Thursday, June 19th 2008
NVIDIA Gently Intros GeForce 9800 GTX+
AMD today took a major point for the red team by positioning its brand new ATI Radeon HD 4850 cards between NVIDIA's GeForce 9 series and GTX 200 series cards. The all new HD 4850 cards beat NVIDIA's GeForce 9800 GTX while also maintaining the very reasonable MSRP of $199. Currently NVIDIA has no card that can compete in this category, but that's eventually going to change in mid-July, when the company will announce a new mid-range video card dubbed GeForce 9800 GTX+. The card will be idential to GeForce 9800 GTX from the outside, but from the "inside" it will use a smaller and more efficient 55 nanometer GPU with increased default clock/shader speeds: from 675MHz to 738MHz and from 1688MHz to 1836MHz respectively. Memory speeds for this card will be dropped slightly to 1GHz (1100MHz for GeForce 9800 GTX). Other than that the card is virtually the same as GeForce 9800 GTX, the three-way SLI support also remains untouched. NVIDIA expects to start offering GeForce 9800 GTX+ with a MSRP of $229. The company also plans to drop the price of the 65nm GeForce 9800 GTX to $199.
First card is Leadtek 9800GTX, second one is GeForce 9800 GTX+
Source:
bit-tech.net
First card is Leadtek 9800GTX, second one is GeForce 9800 GTX+
137 Comments on NVIDIA Gently Intros GeForce 9800 GTX+
And they leave us 8800GT users in the dark. BRAVO NVIDIA.
If the 9800GTX (old) is sold for $199, take a look at these:
Even at $199 it's not worth it. Add to that, the much higher power requirements of the 9800GTX (and need for 2x 6-pin or 6-pin + 2x molex power inputs). Add to that, lesser options of scalability compared to HD4850. You can use upto 4 HD4850's in tandem, you can't with the 9800GTX. If $400 is all I have, I'd buy a 790FX board and a HD4850 now, enjoy all the games, keep buying a HD4850 each month so end of four months I have a fairly powerful graphics sub-system.

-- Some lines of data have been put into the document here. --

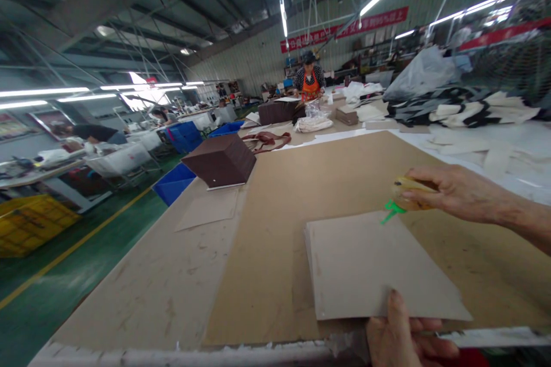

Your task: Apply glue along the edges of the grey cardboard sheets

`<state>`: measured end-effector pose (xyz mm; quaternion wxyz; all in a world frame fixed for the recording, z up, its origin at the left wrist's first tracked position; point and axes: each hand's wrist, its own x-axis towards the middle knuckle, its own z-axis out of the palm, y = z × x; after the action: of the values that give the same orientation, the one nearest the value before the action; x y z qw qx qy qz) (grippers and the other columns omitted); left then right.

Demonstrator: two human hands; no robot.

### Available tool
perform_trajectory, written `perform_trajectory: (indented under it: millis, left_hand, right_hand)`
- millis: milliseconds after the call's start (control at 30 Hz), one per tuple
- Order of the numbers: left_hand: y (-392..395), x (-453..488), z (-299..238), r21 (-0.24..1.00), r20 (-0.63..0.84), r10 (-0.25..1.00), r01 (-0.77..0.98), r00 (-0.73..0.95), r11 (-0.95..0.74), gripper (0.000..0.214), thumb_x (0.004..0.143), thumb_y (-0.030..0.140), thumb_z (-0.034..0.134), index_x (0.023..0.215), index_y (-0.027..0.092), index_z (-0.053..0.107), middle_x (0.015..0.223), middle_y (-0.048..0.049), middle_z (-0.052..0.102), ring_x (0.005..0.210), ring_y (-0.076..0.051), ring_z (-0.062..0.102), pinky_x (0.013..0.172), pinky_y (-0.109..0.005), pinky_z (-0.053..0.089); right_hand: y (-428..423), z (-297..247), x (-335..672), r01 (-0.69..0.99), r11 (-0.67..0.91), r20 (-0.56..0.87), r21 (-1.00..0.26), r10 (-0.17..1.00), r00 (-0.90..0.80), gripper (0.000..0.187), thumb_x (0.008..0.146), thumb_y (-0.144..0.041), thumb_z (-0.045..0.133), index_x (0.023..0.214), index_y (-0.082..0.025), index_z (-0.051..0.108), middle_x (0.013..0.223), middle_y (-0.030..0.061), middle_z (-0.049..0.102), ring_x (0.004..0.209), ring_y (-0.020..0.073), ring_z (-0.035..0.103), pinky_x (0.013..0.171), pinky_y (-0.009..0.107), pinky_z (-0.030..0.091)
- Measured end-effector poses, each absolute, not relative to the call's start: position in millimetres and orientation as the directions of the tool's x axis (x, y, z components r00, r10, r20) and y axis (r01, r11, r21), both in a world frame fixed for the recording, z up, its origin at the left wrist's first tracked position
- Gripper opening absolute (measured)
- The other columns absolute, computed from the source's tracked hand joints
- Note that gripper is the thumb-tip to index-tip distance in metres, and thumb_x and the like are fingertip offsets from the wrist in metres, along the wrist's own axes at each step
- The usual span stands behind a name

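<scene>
My right hand [447, 192] is closed around a yellowish squeeze bottle [407, 192] with a bright green tip [392, 209]. That tip points down at the far edge of a stack of flat grey-beige sheets [383, 264], and I cannot tell if it touches. My left hand [400, 332] grips the stack's near edge, thumb on top and fingers partly hidden beneath. The stack lies on a large brown board [275, 229] over the worktable.
A tall block of dark brown pieces [221, 160] stands on the left, beside a loose sheet [209, 212] and brown straps [271, 139]. Black and white scraps [465, 106] lie at the back right. A person in an orange apron [310, 83] stands across the table.
</scene>
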<state>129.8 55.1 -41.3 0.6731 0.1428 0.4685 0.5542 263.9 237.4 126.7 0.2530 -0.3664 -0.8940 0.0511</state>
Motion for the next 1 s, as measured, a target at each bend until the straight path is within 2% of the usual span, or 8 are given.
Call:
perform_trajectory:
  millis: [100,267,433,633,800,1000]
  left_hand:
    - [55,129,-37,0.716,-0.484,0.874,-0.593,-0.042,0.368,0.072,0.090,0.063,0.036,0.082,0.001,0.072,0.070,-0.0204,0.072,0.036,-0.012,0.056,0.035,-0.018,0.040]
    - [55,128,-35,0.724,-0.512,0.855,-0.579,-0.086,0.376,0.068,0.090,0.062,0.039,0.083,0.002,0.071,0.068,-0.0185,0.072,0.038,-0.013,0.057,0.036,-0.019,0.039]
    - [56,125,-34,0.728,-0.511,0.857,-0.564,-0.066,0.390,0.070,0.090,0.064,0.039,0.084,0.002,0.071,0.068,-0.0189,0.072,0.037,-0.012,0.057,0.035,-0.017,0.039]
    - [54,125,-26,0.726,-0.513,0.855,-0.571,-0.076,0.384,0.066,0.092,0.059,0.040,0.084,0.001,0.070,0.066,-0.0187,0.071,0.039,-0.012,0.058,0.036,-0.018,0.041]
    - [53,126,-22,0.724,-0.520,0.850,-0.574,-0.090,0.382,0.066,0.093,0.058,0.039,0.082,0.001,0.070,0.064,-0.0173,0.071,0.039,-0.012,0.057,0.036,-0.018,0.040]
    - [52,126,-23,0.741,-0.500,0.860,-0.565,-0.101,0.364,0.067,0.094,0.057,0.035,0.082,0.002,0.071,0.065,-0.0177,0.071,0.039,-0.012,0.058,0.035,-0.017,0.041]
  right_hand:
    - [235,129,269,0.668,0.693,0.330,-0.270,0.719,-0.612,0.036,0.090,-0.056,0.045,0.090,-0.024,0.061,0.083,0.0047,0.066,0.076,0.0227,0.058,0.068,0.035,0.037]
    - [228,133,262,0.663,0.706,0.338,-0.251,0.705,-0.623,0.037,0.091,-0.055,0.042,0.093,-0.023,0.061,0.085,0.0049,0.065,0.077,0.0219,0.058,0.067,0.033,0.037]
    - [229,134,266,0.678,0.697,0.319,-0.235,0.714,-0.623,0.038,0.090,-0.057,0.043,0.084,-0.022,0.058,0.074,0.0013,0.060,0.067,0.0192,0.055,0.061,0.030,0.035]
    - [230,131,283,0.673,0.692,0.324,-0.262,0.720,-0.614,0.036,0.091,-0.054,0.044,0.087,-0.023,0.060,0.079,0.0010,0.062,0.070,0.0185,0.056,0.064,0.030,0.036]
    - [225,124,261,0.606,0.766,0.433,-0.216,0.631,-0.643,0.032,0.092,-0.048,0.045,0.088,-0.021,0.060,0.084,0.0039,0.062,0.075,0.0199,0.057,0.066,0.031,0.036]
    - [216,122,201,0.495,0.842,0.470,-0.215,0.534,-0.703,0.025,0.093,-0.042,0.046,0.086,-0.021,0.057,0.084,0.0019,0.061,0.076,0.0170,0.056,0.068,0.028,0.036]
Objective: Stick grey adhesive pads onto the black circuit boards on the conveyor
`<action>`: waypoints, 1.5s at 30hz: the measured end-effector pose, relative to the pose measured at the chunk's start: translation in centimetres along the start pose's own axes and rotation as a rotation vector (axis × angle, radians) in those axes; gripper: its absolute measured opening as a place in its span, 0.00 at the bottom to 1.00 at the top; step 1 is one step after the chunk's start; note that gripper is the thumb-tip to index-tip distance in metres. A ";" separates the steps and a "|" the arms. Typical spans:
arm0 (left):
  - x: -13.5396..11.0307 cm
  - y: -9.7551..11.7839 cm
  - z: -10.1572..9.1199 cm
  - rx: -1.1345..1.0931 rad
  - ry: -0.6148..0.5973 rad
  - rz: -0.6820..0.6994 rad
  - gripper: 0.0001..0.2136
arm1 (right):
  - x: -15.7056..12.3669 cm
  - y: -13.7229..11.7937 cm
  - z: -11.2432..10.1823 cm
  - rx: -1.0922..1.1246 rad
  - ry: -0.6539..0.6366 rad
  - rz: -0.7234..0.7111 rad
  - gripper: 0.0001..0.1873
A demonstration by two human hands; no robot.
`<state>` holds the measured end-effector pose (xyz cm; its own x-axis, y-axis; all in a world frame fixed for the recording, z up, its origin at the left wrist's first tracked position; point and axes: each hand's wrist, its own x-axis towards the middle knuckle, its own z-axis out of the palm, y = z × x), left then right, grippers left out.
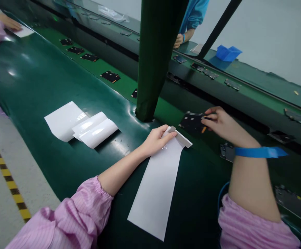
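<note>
My left hand (158,140) is closed on the upper end of a long white sheet (157,186), thumb on top. A grey strip (183,139) lies across that end, beside the thumb. To the right, my right hand (219,123) pinches the edge of a black circuit board (191,121) with small pale squares and an orange tab. The board is over the green belt, apart from the sheet; whether it touches the belt I cannot tell. A blue wrist strap (260,152) circles my right wrist.
Two curled white sheets (64,121) lie on the green mat. A green post (154,58) rises ahead. Several boards (110,76) sit along the belt. Beyond are a blue bin (228,53) and a co-worker's hand (178,40). Another person's hand (9,22) is at far left.
</note>
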<state>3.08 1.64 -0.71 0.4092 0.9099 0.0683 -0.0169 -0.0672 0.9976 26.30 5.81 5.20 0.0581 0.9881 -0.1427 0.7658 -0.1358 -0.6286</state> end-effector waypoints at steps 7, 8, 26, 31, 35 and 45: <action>0.0 0.1 0.1 0.022 0.008 0.003 0.14 | -3.8 -4.9 -2.4 -0.491 0.062 0.220 0.07; 0.0 0.1 0.1 0.023 0.008 0.006 0.14 | -3.9 -5.2 -2.3 -0.514 0.064 0.237 0.08; 0.1 -0.3 0.1 -0.013 0.011 0.026 0.14 | -3.4 -6.7 2.7 -0.079 -0.236 -0.306 0.20; 0.0 0.0 0.1 -0.027 0.021 0.012 0.14 | -2.8 -6.1 2.9 -0.092 -0.218 -0.304 0.19; 0.0 0.2 0.1 -0.034 0.036 0.006 0.12 | -2.8 -5.9 2.7 -0.077 -0.201 -0.269 0.17; 0.1 0.0 0.0 0.018 0.002 -0.003 0.12 | 4.6 -4.3 3.8 -0.154 -0.134 -0.382 0.13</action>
<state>3.11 1.77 -0.72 0.4073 0.9109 0.0658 0.0007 -0.0723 0.9974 20.83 10.65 4.35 -0.3240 0.9457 -0.0267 0.8036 0.2602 -0.5353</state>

lol 20% for free is the best value for money I've seen in a while. It makes this price drop worth even more than it seems given that most benchmarks were using the older drivers.
OMG you bought a 9700PRO for $300 in 2002? i got an 8800GT for $200 this year! omg you must feel stupid!
sorry if this comes off as petty, but those kind of comments are very short-sighted... a cheaper, better value card ALWAYS comes out, in time.
and i really think anybody who bought a 9800gtx was pretty stupid if they didnt get somekind of uber deal, since they 8800gts g92 gives same perf, hell mine hits 788/1900/2020 no problem, thats faster then the new 9800gtx+........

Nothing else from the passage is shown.